Exploring SAIG Methods for an Objective Evaluation of XAI
Miquel Miró-Nicolau, Gabriel Moyà-Alcover, Anna Arias-Duart
TL;DR
This paper surveys Synthetic Artificial Intelligence Ground truth (SAIG) methods for objective evaluation of XAI, arguing that a ground-truth–based approach is needed because explanations lack a universal truth. It introduces a taxonomy with five design dimensions—GT definition, image features, GT value, generability, and evaluation measures—and applies it to sixteen image-based SAIG proposals to reveal how choices about data, GT, and metrics co-occur and influence results. The analysis uncovers strong interdependencies among design decisions and a persistent lack of consensus on which XAI methods perform best across contexts, highlighting the fragility of comparisons across SAIG studies. The authors advocate for a unified framework that integrates existing SAIG approaches to enable more robust, comparable evaluations of XAI techniques and guide the development of trustworthy explanations.
Abstract
The evaluation of eXplainable Artificial Intelligence (XAI) methods is a rapidly growing field, characterized by a wide variety of approaches.

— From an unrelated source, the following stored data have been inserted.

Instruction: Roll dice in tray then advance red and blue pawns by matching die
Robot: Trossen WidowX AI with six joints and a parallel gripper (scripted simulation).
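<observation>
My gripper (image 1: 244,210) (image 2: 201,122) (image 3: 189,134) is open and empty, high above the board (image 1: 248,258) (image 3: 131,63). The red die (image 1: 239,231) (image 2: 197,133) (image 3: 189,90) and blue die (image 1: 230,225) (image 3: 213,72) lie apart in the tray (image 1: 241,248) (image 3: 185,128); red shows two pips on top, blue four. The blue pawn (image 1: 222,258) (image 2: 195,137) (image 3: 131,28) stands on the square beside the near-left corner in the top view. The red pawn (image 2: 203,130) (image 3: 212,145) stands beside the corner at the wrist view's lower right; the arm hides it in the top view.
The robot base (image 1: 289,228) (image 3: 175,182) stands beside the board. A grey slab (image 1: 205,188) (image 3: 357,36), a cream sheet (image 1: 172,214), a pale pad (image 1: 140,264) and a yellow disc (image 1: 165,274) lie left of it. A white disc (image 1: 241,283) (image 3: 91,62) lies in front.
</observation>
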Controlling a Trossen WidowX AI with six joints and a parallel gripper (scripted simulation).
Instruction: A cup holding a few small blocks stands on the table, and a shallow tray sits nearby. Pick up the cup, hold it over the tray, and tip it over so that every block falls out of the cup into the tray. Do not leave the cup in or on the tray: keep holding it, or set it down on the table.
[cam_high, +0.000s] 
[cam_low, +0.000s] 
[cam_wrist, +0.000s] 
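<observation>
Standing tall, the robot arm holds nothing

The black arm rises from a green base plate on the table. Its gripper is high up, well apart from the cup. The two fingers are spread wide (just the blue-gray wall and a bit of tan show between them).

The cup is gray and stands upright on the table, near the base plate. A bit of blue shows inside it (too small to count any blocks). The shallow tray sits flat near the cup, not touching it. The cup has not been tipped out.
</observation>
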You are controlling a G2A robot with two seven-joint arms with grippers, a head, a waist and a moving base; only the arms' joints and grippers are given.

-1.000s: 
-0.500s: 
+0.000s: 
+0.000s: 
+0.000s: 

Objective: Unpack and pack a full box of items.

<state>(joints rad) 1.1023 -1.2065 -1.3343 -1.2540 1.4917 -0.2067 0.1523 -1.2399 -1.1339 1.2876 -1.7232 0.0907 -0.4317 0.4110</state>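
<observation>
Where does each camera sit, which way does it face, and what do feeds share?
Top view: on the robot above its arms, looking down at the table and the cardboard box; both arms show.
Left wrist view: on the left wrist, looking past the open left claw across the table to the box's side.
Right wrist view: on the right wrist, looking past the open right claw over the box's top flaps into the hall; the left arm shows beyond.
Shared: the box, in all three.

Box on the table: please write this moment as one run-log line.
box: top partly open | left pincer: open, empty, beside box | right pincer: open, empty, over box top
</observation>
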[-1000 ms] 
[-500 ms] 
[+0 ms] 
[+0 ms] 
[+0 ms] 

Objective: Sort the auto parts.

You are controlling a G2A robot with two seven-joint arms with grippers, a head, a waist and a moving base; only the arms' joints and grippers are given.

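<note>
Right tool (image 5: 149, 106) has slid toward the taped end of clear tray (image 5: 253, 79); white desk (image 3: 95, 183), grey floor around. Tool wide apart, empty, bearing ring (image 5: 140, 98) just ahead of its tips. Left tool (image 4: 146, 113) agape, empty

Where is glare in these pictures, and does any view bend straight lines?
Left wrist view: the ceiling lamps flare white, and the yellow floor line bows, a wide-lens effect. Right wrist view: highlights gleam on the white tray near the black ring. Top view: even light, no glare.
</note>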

This diversity highlights the complexity of the XAI evaluation, which, unlike traditional AI assessment, lacks a universally correct ground truth for the explanation, making objective evaluation challenging. One promising direction to address this issue involves the use of what we term Synthetic Artificial Intelligence Ground truth (SAIG) methods, which generate artificial ground truths to enable the direct evaluation of XAI techniques. This paper presents the first review and analysis of SAIG methods. We introduce a novel taxonomy to classify these approaches, identifying seven key features that distinguish different SAIG methods. Our comparative study reveals a concerning lack of consensus on the most effective XAI evaluation techniques, underscoring the need for further research and standardization in this area.